From: itaj sherman on 27 Jun 2010 00:27 I'm not sure what the standard says about a case like this (mainly per 12.2/5): class B {}; class D1: public B {}; class D2: public B {}; void foo( bool r ) { B const& a = ( r ? D1() : D2() ); // Does the temporary live here? } itaj -- [ See http://www.gotw.ca/resources/clcm.htm for info about ] [ comp.lang.c++.moderated. First time posters: Do this! ]
From: Goran on 28 Jun 2010 05:39 On Jun 27, 5:27 pm, itaj sherman <itajsher...(a)gmail.com> wrote: > I'm not sure what the standard says about a case like this (mainly per > 12.2/5): > > class B {}; > class D1: public B {}; > class D2: public B {}; > > void foo( bool r ) > { > B const& a = ( r ? D1() : D2() ); > // Does the temporary live here? > > } AFAIK, it does. E.g. ScopeGuard of Petru/Alexandrescu uses that language feature. Goran. -- [ See http://www.gotw.ca/resources/clcm.htm for info about ] [ comp.lang.c++.moderated. First time posters: Do this! ]

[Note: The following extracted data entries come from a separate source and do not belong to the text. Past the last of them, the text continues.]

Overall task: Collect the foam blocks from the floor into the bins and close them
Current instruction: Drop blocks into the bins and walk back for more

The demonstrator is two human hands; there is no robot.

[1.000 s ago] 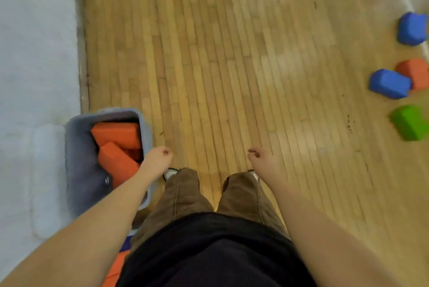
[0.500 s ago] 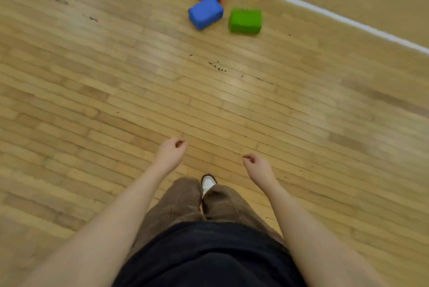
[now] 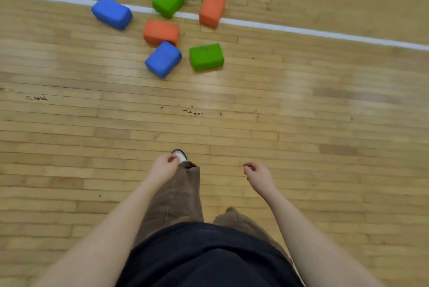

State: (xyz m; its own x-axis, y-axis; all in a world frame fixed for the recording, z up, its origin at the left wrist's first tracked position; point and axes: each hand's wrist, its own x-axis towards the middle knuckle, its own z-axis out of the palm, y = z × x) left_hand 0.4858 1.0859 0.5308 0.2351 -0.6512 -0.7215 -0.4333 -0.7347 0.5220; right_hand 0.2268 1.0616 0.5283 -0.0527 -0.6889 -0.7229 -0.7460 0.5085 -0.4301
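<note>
Both hands hang loosely curled and hold nothing: the left hand (image 3: 163, 167) over the brown trouser leg (image 3: 176, 196), the right hand (image 3: 257, 175) over bare wooden floor (image 3: 325, 135). Soft foam blocks lie well ahead in a cluster around a white floor line (image 3: 301, 30). Nearest are a blue foam block (image 3: 163, 59), long axis running up and to the right, and a green foam block (image 3: 206, 56) lying crosswise. Behind sit an orange foam block (image 3: 161, 32) and a second blue foam block (image 3: 112, 12) on the line. Wide open boards separate hands and blocks.
</note>
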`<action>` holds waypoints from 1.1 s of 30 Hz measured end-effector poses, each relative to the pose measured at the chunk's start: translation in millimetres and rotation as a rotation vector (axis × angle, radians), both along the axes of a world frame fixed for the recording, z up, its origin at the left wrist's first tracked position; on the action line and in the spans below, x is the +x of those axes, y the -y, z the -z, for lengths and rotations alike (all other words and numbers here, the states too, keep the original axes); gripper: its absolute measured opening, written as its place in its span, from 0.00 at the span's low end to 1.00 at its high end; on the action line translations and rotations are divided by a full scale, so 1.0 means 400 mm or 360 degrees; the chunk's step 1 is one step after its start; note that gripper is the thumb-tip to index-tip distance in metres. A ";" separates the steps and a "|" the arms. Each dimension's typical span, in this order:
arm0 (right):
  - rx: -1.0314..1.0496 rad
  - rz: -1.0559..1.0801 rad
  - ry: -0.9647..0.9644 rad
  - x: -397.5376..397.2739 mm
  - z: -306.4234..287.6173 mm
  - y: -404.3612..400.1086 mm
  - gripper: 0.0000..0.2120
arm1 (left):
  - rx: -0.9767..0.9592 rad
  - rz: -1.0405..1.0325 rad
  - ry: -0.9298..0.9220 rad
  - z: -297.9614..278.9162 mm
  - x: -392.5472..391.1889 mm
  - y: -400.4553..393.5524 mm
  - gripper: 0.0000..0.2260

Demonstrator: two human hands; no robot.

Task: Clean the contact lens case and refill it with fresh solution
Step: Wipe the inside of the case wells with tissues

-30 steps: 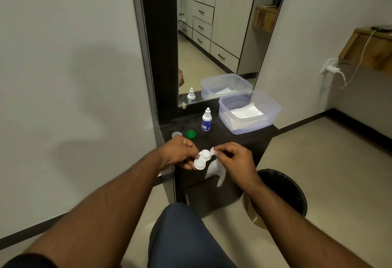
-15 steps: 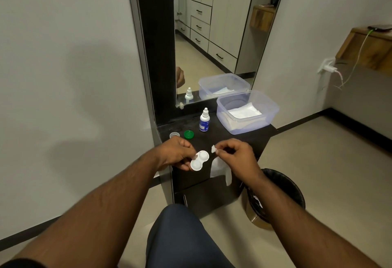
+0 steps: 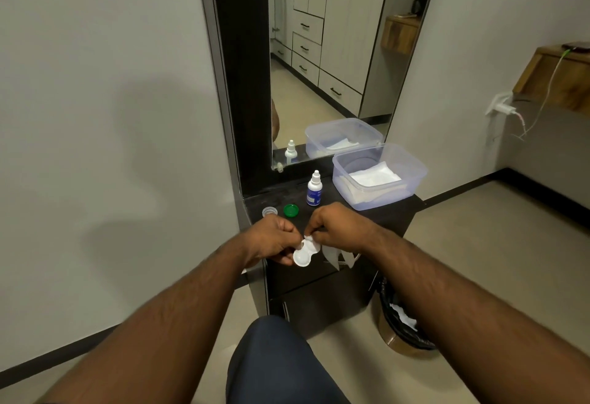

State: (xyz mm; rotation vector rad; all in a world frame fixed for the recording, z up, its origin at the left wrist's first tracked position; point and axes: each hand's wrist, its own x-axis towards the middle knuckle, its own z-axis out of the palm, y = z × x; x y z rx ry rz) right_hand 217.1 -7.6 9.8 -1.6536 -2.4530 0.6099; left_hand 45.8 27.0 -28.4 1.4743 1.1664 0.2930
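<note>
My left hand (image 3: pixel 274 239) grips the white two-well contact lens case (image 3: pixel 305 253) in front of the dark cabinet. My right hand (image 3: pixel 335 228) pinches a white tissue (image 3: pixel 333 255), pressing its corner into the case's far well while the rest hangs down. Behind my hands a green cap (image 3: pixel 291 210) and a clear cap (image 3: pixel 269 211) lie on the cabinet top (image 3: pixel 396 212). The small solution bottle (image 3: pixel 314 189), white with a blue label, stands upright behind them.
A clear plastic box (image 3: pixel 380 175) with white tissues sits at the right of the cabinet top, below the mirror (image 3: pixel 332 52). On the floor to the right of the cabinet stands a bin (image 3: pixel 404 323) lined in black. My knee (image 3: pixel 274 362) is below.
My right hand brought the tissue corner back from beside the case into its well. The case tilted a little in my left hand.
</note>
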 end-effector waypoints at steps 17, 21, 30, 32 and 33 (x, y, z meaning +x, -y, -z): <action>-0.0247 0.0596 -0.0717 0.091 0.004 0.036 0.06 | 0.0009 -0.0075 0.0019 0.001 0.005 0.006 0.04; -0.0173 0.0638 -0.0823 0.059 0.064 0.049 0.06 | 0.0008 -0.0067 0.0017 -0.003 0.005 0.007 0.05; -0.0030 0.0868 -0.1096 0.031 0.129 0.083 0.03 | 0.0030 -0.0077 -0.0017 -0.001 0.008 0.009 0.04; -0.0023 0.0881 -0.1138 0.026 0.123 0.073 0.03 | 0.0024 -0.0067 -0.0015 -0.001 0.006 0.008 0.04; -0.0033 0.0874 -0.1139 0.025 0.119 0.066 0.03 | 0.0021 -0.0071 -0.0012 -0.002 0.005 0.008 0.04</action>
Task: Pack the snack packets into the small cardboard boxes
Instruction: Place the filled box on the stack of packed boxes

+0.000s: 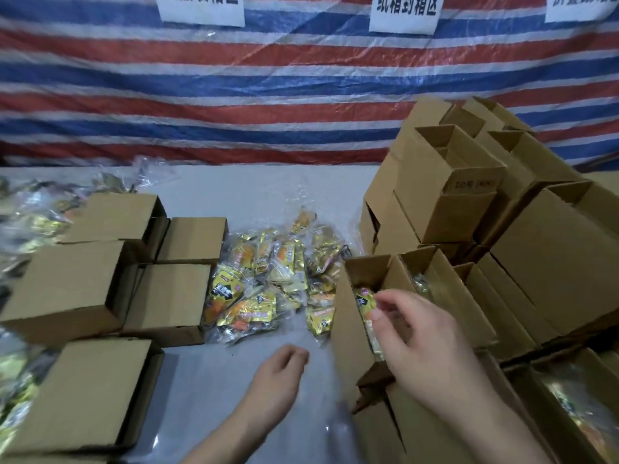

From: Johannes Schaub (litb) on 28 Jun 2010 05:39 itaj sherman wrote: > I'm not sure what the standard says about a case like this (mainly per > 12.2/5): > > class B {}; > class D1: public B {}; > class D2: public B {}; > > void foo( bool r ) > { > B const& a = ( r ? D1() : D2() ); > // Does the temporary live here? > } > I'm sorry to annoy you again, but i've just noticed that the issue report link i gave was discussing the comma operator instead of the conditional operator (omg, epic fail). It turns out from links in that issue report that the issue with the conditional operator has been fixed in C++0x by http://www.open-std.org/jtc1/sc22/wg21/docs/cwg_defects.html#446 . It provides the "direct reference" i talked about. Looking at it again, i found an interesting similarity with bit-fields: An object can be a bit-field, but an expression can be a bit-field likewise. Like, it's said "the result is of that type and value category and it is a bit-field if ..." at 5.16/4 in the FCD. If it would omit the addendum, the expression would potentially refer to a bit-field, but won't be a bit-field itself. This seems to be exactly like the situation with temporaries. The lifetime-lengthening subsection refers to the expression property, thus it doesn't care about lvalues that refer to temporaries, because those lvalues won't have the "temporary" property be true. But now, i'm just more confused how these things fit together, really :( -- [ See http://www.gotw.ca/resources/clcm.htm for info about ] [ comp.lang.c++.moderated. First time posters: Do this! ]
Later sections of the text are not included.